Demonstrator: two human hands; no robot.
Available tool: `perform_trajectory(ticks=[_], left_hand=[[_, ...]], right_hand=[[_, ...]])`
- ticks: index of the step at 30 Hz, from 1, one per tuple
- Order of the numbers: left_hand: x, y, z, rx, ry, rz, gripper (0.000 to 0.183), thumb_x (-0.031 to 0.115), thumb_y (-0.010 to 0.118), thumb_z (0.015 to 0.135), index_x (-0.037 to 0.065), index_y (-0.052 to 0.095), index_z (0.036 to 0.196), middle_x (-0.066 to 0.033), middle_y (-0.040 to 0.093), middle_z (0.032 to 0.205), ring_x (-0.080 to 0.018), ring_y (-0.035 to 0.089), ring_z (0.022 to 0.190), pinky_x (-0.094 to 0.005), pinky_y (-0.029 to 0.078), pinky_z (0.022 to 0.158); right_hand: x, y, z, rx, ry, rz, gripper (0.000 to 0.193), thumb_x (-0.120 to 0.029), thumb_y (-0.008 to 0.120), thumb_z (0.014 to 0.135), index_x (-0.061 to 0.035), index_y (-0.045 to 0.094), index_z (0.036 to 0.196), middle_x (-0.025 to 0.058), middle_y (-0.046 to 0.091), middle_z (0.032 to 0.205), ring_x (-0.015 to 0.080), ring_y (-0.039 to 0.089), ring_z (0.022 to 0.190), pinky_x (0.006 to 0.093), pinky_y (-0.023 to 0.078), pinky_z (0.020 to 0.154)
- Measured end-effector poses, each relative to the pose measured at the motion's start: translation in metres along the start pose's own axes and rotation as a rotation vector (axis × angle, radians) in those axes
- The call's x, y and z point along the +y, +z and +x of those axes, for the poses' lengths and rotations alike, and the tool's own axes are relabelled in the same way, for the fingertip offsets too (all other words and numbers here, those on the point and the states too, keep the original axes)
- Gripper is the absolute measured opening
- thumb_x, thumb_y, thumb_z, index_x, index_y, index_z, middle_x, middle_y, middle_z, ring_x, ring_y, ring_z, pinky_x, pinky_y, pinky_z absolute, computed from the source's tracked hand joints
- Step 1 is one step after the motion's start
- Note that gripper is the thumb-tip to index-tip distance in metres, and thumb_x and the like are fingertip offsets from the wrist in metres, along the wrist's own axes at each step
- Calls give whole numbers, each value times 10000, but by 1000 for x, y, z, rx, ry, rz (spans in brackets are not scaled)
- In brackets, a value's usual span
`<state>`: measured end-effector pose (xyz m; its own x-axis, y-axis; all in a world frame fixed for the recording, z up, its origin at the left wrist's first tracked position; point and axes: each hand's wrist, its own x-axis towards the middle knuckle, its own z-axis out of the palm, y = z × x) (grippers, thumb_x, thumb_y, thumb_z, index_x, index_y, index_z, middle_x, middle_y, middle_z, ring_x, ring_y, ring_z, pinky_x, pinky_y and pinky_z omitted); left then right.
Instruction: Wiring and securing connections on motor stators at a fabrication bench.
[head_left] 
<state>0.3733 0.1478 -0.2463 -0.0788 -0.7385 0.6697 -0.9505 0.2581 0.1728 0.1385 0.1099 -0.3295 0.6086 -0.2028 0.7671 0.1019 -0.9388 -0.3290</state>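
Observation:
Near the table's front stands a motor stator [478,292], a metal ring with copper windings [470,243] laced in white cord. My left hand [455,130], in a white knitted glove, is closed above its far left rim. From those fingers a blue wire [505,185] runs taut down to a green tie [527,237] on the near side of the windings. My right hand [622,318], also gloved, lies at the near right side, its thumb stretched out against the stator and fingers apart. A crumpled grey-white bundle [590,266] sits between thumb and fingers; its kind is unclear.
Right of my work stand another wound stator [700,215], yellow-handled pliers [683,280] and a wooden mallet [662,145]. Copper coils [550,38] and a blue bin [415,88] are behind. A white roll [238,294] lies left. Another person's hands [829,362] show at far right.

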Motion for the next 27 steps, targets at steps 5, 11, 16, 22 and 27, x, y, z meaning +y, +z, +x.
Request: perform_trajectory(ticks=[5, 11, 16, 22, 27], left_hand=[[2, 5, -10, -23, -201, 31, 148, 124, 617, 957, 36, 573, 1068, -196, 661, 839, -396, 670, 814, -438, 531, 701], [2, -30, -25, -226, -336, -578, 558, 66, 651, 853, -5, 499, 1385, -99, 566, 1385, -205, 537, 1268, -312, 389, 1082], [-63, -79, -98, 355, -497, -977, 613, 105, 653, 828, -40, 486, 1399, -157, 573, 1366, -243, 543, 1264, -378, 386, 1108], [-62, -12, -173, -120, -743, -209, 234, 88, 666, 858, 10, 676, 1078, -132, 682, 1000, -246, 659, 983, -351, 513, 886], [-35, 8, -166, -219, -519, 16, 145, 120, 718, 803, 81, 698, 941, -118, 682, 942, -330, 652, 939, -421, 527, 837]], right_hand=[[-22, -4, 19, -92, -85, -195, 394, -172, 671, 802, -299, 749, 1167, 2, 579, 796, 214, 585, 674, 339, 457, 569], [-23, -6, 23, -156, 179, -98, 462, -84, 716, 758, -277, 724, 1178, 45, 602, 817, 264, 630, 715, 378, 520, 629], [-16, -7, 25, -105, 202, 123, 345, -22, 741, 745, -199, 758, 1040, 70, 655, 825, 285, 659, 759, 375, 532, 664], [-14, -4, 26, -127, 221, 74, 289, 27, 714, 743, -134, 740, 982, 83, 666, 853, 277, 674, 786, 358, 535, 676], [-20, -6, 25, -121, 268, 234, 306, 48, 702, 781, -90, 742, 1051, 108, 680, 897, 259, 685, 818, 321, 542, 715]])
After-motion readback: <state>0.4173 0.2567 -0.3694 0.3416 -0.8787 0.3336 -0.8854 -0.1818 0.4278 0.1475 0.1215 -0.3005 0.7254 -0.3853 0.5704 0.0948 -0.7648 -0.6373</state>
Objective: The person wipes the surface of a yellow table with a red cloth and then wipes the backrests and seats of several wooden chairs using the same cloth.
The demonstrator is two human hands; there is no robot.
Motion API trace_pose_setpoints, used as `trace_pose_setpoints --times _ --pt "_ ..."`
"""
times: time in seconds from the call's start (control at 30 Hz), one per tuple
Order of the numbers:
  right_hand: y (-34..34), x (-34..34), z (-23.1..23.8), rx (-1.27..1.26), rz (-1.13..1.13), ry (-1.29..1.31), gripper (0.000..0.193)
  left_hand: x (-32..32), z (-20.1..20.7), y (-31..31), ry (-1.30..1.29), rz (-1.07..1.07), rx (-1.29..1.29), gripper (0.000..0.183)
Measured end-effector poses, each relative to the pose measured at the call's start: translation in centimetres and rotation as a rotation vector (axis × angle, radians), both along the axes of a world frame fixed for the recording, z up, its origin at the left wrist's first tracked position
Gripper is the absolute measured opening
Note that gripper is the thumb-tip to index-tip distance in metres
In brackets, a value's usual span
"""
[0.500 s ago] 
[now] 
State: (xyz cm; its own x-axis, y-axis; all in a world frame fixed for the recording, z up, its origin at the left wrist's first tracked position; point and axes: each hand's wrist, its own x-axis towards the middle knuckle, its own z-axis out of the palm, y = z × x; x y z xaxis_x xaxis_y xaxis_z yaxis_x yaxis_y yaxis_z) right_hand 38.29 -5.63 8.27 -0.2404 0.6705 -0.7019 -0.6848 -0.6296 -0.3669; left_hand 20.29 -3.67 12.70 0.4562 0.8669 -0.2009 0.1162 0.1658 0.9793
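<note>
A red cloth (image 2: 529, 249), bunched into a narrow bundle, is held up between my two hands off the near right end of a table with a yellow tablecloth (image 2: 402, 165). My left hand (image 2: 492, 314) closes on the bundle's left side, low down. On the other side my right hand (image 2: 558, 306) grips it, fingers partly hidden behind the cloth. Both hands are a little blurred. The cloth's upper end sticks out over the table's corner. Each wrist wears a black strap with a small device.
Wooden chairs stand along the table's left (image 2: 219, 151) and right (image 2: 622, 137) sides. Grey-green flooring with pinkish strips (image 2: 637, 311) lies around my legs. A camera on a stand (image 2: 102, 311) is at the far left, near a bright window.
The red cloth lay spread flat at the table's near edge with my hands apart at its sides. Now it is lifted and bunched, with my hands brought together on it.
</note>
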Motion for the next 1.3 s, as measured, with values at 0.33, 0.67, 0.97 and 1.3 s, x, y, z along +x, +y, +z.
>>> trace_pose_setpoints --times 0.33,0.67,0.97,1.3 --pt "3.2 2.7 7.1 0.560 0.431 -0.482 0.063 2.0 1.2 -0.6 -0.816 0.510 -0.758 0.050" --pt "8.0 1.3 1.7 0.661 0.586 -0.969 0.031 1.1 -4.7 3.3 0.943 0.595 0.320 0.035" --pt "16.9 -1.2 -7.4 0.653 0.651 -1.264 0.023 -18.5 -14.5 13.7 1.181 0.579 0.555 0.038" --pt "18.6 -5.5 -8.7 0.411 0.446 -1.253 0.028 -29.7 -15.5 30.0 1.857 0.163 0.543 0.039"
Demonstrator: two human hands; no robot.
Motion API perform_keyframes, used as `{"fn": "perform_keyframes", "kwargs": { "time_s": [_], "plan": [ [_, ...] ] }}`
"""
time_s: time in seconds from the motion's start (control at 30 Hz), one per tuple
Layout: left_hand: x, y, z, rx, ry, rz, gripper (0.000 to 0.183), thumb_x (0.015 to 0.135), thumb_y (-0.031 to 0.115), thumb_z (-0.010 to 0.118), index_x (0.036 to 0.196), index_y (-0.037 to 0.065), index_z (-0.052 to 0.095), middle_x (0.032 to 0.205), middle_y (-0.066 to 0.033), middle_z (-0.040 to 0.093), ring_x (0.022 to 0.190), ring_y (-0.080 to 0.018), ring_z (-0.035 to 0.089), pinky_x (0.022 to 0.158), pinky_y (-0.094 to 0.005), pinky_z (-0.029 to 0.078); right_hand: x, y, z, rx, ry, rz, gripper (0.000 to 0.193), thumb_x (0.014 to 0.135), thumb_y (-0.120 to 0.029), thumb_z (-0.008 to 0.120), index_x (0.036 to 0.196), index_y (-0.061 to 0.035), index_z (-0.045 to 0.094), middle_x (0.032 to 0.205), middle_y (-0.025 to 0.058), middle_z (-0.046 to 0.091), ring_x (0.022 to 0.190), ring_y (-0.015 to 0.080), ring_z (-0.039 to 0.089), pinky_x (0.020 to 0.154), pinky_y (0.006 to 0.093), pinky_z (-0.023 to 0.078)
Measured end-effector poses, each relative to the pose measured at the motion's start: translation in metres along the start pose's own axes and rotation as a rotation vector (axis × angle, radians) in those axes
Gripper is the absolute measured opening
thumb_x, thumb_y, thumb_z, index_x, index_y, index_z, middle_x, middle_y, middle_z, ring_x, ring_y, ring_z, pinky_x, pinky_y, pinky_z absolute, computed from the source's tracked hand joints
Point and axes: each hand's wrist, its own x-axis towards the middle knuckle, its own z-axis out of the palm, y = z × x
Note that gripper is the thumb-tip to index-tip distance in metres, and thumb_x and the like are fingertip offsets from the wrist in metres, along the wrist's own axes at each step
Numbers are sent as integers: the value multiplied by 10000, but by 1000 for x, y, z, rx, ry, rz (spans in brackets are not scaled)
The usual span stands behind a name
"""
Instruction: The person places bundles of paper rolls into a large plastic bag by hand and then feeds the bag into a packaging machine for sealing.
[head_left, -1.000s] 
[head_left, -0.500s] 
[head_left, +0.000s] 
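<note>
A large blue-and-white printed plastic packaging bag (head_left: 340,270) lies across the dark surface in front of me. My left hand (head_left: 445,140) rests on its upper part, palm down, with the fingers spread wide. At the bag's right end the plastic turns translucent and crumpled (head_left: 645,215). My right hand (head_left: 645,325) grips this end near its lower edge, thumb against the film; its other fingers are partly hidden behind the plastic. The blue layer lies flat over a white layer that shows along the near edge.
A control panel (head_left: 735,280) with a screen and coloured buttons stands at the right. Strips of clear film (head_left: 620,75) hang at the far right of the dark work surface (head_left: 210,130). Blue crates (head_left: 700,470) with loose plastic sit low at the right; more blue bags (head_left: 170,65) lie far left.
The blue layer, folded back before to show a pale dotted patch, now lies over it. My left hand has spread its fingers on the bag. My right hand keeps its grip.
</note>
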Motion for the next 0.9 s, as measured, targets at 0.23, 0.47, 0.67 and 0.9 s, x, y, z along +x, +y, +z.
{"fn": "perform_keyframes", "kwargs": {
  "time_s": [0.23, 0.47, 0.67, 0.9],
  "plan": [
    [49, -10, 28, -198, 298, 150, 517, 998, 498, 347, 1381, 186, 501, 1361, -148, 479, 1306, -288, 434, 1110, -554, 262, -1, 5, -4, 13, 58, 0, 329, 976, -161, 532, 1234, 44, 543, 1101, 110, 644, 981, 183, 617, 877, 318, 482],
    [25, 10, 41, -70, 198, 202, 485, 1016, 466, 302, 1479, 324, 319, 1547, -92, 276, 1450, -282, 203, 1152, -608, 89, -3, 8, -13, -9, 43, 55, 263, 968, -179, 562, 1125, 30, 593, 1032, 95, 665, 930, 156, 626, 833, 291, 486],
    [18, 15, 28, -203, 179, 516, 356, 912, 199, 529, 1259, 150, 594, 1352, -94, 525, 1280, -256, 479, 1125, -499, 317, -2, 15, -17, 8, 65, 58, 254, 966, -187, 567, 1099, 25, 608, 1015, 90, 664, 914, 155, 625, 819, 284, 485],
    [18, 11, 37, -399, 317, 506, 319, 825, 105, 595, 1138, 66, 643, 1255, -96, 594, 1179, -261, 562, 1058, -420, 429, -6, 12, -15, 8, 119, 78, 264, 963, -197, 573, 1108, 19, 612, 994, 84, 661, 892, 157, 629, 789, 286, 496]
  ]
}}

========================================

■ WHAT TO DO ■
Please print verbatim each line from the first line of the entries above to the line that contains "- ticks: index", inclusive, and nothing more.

■ EXERCISE RESULT ■
Demonstrator: two human hands; no robot.
Available tool: `perform_trajectory(ticks=[_], left_hand=[[_, ...]], right_hand=[[_, ...]])`
- ticks: index of the step at 30 Hz, from 1, one per tuple

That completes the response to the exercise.